* THE PROBLEM *
The material below contains a line with "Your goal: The" and a line with "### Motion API". Copy exactly those two lines and all lines between them.

* DATA PROVIDED *

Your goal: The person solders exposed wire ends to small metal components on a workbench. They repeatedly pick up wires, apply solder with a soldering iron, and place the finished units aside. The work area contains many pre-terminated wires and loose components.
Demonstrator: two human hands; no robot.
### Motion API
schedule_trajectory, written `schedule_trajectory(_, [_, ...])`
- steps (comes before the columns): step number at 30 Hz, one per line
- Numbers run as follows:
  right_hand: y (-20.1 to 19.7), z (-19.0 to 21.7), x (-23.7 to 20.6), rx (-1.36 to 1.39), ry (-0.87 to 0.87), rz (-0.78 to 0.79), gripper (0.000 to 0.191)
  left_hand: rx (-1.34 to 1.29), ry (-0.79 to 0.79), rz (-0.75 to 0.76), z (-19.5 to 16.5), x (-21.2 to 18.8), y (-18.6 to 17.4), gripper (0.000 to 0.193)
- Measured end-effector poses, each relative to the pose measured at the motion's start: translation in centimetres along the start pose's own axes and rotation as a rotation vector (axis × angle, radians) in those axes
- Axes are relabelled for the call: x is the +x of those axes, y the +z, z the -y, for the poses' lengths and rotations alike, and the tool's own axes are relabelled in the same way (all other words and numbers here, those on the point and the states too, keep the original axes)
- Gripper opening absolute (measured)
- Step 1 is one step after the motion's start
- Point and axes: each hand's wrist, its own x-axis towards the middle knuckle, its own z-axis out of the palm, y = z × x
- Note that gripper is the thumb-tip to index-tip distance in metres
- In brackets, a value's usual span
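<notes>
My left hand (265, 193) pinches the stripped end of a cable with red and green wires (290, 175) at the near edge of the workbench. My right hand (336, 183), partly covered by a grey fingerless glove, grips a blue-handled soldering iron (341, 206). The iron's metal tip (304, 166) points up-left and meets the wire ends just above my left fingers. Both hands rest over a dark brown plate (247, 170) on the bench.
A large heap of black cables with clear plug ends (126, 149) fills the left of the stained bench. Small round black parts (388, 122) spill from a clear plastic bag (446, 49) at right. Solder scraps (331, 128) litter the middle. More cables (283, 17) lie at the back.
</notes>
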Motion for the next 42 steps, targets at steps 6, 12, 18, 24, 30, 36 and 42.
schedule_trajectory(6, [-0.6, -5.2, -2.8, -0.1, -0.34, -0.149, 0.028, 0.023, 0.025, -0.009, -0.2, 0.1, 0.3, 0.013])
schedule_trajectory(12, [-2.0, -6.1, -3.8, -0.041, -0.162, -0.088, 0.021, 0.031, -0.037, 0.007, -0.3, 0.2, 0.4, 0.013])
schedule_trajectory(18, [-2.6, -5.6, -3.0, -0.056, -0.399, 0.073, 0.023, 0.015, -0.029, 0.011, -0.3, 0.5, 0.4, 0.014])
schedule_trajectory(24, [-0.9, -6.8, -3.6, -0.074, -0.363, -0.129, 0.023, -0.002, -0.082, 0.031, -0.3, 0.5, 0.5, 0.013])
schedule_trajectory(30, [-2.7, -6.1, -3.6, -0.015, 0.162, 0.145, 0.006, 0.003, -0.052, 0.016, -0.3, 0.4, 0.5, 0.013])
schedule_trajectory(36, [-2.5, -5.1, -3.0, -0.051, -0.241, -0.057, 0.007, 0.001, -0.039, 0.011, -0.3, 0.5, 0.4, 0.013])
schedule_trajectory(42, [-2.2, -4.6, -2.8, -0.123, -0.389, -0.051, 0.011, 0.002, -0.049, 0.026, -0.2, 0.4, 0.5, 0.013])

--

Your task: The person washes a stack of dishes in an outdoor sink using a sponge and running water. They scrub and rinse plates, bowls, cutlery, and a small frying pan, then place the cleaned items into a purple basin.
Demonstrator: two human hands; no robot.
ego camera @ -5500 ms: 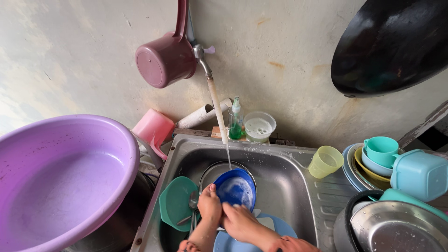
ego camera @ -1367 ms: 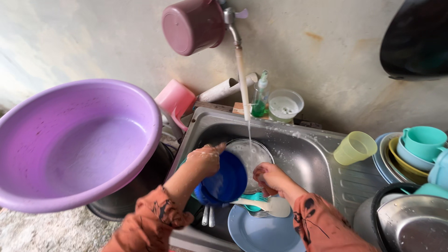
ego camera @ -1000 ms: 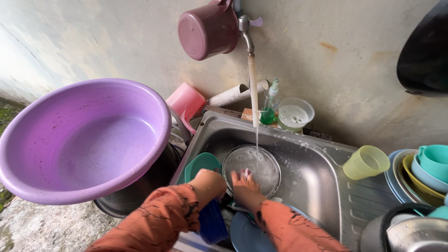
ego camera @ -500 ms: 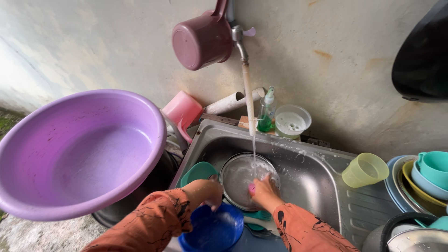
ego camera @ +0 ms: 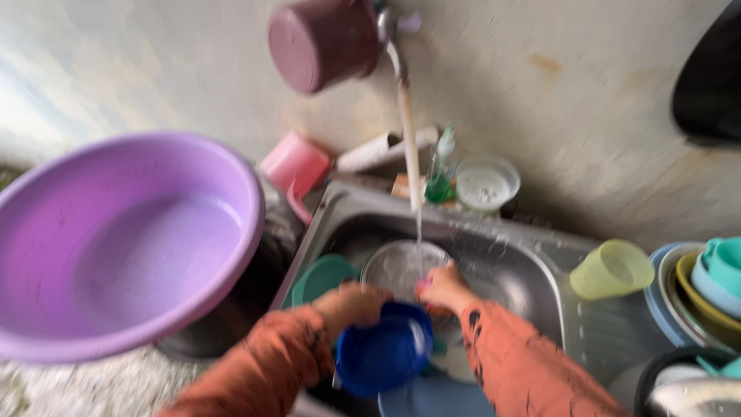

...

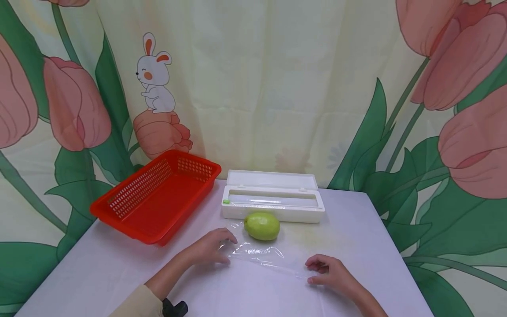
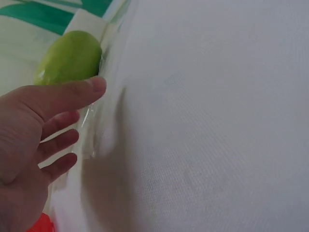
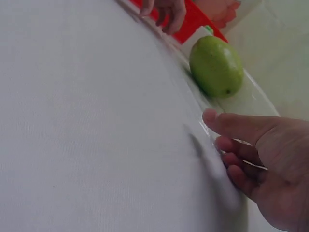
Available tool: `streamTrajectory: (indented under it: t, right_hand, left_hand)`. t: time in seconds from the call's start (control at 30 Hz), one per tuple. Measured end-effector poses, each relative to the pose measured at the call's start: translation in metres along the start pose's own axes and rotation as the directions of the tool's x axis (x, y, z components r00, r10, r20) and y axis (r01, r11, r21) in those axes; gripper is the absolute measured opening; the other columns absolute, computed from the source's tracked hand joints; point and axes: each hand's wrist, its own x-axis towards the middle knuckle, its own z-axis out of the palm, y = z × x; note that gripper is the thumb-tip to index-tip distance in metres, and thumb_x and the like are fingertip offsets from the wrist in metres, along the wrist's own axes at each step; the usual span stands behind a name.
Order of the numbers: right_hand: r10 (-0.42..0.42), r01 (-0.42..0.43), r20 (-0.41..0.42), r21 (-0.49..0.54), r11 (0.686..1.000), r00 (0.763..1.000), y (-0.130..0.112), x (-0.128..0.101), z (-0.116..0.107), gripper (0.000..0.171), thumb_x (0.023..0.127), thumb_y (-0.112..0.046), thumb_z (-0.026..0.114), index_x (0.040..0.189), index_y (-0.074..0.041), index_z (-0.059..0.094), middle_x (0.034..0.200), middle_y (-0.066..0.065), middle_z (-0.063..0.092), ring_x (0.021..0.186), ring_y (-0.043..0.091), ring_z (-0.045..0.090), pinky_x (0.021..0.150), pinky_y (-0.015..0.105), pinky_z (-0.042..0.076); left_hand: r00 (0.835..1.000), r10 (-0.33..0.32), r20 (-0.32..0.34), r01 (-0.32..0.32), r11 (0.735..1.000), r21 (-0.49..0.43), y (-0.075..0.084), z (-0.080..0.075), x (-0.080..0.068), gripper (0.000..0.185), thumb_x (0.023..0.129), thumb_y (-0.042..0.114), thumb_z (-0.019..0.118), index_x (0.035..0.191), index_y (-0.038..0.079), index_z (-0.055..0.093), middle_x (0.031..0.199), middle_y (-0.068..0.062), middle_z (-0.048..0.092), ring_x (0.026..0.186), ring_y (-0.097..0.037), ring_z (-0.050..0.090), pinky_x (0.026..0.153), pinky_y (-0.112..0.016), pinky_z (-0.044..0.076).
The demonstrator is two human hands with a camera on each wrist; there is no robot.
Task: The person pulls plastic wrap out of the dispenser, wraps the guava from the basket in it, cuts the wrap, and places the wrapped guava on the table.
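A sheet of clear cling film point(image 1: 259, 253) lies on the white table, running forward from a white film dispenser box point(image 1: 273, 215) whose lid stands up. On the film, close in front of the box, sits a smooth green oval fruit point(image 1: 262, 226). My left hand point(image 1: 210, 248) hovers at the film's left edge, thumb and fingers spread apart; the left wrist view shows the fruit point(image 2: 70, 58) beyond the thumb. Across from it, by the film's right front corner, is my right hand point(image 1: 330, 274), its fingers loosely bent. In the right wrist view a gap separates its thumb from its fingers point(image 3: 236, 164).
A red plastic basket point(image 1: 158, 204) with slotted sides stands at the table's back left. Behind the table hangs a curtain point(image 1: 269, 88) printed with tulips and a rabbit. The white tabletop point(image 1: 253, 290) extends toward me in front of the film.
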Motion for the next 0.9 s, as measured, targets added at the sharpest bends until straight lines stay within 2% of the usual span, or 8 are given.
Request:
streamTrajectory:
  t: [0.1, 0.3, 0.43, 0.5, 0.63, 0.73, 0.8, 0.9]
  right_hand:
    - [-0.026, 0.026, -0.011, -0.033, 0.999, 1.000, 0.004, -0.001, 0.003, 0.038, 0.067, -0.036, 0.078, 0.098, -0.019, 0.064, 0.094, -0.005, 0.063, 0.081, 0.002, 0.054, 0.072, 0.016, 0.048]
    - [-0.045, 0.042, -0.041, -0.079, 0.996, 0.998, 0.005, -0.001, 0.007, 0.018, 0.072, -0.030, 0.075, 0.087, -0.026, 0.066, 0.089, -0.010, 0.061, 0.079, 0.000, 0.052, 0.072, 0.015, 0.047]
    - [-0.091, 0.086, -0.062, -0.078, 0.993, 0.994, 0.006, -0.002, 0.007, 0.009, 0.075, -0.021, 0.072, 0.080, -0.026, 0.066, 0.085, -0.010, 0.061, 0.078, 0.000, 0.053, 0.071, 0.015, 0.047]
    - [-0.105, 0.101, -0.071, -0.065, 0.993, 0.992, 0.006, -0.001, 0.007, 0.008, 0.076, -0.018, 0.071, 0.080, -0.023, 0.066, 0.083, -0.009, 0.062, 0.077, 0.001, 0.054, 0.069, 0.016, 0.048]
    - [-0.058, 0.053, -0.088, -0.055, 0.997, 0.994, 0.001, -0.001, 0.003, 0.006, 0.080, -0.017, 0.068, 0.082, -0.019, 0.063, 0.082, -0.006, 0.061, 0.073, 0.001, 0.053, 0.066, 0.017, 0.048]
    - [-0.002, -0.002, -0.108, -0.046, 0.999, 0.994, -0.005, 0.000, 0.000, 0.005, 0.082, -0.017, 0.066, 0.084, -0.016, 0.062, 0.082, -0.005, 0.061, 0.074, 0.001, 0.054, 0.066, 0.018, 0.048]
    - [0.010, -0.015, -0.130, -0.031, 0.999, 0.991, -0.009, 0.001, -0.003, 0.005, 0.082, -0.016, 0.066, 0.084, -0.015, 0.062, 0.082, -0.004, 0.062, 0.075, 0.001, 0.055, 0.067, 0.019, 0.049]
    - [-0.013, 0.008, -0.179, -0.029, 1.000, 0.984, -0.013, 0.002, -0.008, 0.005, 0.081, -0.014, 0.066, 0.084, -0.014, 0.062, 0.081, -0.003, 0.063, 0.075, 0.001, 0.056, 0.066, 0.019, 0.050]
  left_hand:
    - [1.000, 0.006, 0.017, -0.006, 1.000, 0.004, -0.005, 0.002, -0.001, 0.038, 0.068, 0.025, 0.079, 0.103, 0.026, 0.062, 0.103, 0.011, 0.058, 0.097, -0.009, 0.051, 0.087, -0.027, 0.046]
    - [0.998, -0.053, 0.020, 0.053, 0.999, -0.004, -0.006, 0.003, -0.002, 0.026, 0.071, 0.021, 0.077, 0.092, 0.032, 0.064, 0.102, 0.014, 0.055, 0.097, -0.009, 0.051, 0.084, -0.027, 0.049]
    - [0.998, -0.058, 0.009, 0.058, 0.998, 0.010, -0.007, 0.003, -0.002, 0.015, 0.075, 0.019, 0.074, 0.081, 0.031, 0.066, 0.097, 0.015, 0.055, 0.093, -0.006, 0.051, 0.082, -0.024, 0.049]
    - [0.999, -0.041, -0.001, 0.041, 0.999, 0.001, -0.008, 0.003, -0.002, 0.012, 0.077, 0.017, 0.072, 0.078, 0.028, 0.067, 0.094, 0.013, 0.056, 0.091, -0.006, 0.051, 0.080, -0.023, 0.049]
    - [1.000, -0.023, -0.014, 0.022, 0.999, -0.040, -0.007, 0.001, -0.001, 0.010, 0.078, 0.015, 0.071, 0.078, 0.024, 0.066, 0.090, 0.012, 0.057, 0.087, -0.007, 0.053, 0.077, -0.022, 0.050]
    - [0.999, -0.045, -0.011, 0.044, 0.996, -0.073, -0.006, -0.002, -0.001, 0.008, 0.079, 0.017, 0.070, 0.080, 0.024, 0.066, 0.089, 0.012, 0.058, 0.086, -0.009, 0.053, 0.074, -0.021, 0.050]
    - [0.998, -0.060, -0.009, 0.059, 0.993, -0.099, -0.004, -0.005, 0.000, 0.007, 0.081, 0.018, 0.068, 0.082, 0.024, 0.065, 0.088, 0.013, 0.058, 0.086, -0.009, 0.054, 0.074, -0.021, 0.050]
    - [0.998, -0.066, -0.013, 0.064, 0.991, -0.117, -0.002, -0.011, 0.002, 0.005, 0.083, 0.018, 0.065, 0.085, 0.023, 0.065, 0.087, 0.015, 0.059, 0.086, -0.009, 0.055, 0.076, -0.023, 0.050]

* RESPONSE FOR THIS EXERCISE *
Your goal: The person solders exposed wire ends to small metal components on a workbench. They repeatedly pick up wires, apply solder with a soldering iron, and place the finished units aside. The work area contains many pre-terminated wires and loose components.
Demonstrator: two human hands; no robot.
### Motion API

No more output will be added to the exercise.